When Avigdor Liberman, Netanyahu’s most trusted aide and political manager during his rise to the premiership in the first half of the 1990s, founded the Yisrael Beytenu party in 1999, he planned to draw newly arrived Russian-speaking voters, and then merge the political vehicle that attracted them into Likud.

It was only when his repeated efforts to merge his faction with Likud were rebuffed over the years — partly due to resistance from Netanyahu, who feared he would enter the party with a ready-made base of support that could threaten the longtime party leader — that Liberman transformed into a bitter foe of both the prime minister and his party.

It’s a similar story with Kulanu, the party founded ahead of the 2015 election by former Likud cabinet minister Moshe Kahlon. Kulanu proved to have little staying power at the ballot box, dropping from 10 seats in 2015 to four in 2019 — but that weakness made it more palatable for absorption by Likud.

Likud MK Yifat Shasha-Biton, who now chairs the Knesset Coronavirus Committee, is technically still a member of the Kulanu party list, and so can split from Likud’s Knesset faction or rejoin it at will. Neither she nor Likud are in a rush to merge her fully into the party. Such flexibility has its uses.

MK Yifat Shasha Biton. (Miriam Alster/Flash90)

Shasha-Biton, too, has criticized the government’s handling of the virus, and a handful of polls in recent weeks showed her winning as many as half a dozen seats leading her own satellite party.

Such polls spark the imagination of Likud political planners, who now speak of a Bibas-Shasha-Biton party, perhaps also including Gesher chief Orly Levy-Abekasis, mounting a run for disillusioned center-right voters who have been abandoning Likud in droves… and then partnering with the Likud mothership once the votes are in.

Tilting the scales

Netanyahu didn’t quite win the last three races, in the end holding onto his seat only with a rotation promise he has no intention of keeping. That’s not a trick you can play twice.
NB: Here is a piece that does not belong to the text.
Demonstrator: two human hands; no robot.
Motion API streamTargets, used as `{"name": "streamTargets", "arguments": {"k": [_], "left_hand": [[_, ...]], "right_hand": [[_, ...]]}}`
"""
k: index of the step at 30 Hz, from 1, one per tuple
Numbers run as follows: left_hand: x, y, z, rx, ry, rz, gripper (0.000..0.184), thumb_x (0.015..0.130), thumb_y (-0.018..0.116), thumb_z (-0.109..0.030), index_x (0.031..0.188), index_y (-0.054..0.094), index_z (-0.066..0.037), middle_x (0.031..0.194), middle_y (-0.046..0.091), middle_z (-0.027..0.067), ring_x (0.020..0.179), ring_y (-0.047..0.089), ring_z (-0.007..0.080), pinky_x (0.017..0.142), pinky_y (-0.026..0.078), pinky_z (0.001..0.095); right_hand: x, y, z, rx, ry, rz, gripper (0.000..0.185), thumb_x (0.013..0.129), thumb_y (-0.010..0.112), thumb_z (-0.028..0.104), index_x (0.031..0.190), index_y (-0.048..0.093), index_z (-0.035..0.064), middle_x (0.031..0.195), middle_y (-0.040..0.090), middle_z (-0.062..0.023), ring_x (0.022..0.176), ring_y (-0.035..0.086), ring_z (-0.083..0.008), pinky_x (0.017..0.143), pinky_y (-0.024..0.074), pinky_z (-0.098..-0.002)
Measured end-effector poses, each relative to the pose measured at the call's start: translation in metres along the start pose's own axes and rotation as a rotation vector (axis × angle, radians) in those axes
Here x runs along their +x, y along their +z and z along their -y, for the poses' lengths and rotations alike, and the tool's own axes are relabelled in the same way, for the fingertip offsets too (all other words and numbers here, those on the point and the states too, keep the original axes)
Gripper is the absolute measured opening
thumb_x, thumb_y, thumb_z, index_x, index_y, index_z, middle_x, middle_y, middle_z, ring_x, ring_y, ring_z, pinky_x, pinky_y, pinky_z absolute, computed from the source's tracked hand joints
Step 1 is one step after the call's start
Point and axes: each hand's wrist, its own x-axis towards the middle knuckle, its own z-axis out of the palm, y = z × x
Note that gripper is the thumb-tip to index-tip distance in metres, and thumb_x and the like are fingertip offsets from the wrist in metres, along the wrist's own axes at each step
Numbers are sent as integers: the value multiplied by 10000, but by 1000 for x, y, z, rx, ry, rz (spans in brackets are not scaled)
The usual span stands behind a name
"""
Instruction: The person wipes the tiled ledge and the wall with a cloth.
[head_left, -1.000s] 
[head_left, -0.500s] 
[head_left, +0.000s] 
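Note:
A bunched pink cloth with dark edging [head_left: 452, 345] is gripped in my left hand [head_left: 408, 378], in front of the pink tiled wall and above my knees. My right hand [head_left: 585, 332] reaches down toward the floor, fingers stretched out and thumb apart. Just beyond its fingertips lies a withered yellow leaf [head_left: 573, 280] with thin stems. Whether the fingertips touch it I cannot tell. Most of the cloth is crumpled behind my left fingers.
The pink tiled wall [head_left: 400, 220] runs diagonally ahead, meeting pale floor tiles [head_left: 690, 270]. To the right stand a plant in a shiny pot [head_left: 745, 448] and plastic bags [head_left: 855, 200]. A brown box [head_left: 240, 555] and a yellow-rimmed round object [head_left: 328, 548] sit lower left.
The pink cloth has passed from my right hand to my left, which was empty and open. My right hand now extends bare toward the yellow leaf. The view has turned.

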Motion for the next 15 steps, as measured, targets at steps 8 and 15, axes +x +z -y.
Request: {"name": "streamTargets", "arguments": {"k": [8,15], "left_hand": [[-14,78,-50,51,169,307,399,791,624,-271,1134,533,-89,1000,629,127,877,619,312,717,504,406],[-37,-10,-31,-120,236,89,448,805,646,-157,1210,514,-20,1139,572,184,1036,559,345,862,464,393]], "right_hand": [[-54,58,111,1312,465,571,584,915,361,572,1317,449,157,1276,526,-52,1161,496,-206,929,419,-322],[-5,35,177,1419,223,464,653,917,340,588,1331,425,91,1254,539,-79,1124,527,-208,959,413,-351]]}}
Bibas denies he’s a “satellite,” but faces a wall of disbelief rooted in the simple fact that polls show such a run by a popular right-wing mayor could rescue Netanyahu’s prospects.

Huldai, who has repeatedly confirmed his intention to run, ironically faces the opposite concern on the left. He may inadvertently decimate what little remains of that political camp.

Israeli elections have become close-fought contests over the past two years. The next race may hinge on the mayors.